Publié le 04 Mai 2012
Pro Multis : la petite leçon du Pape sur les traductions… L'Homme Nouveau

L’affirmation selon laquelle le Pape Benoît XVI donne une grande importance à la question liturgique dans son pontificat est parfois considérée comme une exagération. Et il est vrai que le pontificat ne se réduit pas aux seuls aspects liturgiques. Dans le même temps, ce serait ignorer la signification profonde de ce dernier que de passer à côté de l’importance qu’accorde Benoît XVI à ce pan essentiel de la vie de l’Église, qui touche, selon lui, à l’essence même du mystère de l’Église. Une preuve récente vient d’être d’ailleurs donnée par la lettre que le Pape Benoît XVI a écrite aux évêques allemands à propos d’un problème de traduction du Missel romain de la forme ordinaire dans la langue de ce pays. Que le Pape en personne s’implique ainsi dans cette question montre au moins deux choses. D’abord, qu’il attache de l’importance à ces questions de traduction – c’est-à-dire au rapport entre la foi et son expression – et ensuite, qu’il y a du côté de l’épiscopat allemand un manque évidence de clairvoyance sur ce rapport entre la foi et son expression.

La lettre du Pape Benoît XVI date du 14 avril dernier. Elle concerne la traduction du « pro multis » 

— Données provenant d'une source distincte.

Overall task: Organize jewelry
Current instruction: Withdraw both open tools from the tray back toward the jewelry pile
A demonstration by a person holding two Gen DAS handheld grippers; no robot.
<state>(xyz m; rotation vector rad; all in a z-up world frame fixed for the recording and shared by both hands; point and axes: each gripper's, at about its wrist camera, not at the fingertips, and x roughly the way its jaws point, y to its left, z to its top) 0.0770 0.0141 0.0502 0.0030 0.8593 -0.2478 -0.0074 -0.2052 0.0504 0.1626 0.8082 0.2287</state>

dans la prière du canon de la messe. L’Église souhaite que cette parole soit traduite par « pour beaucoup » et non par « pour tous », comme c’était le cas dans plusieurs pays du monde et comme ce pourrait être le cas dans certaines parties de la zone d’expression allemande. Selon la traduction proposée par le site italien Chiesa, voici notamment ce qu’écrit le Pape :

« Si Jésus est mort pour tous, pourquoi, lorsqu’Il a prononcé les mots de la Dernière Cène, a-t-il dit “pour beaucoup” ? Et pourquoi, alors, insistons-nous sur ces mots de Jésus lors de l’institution ?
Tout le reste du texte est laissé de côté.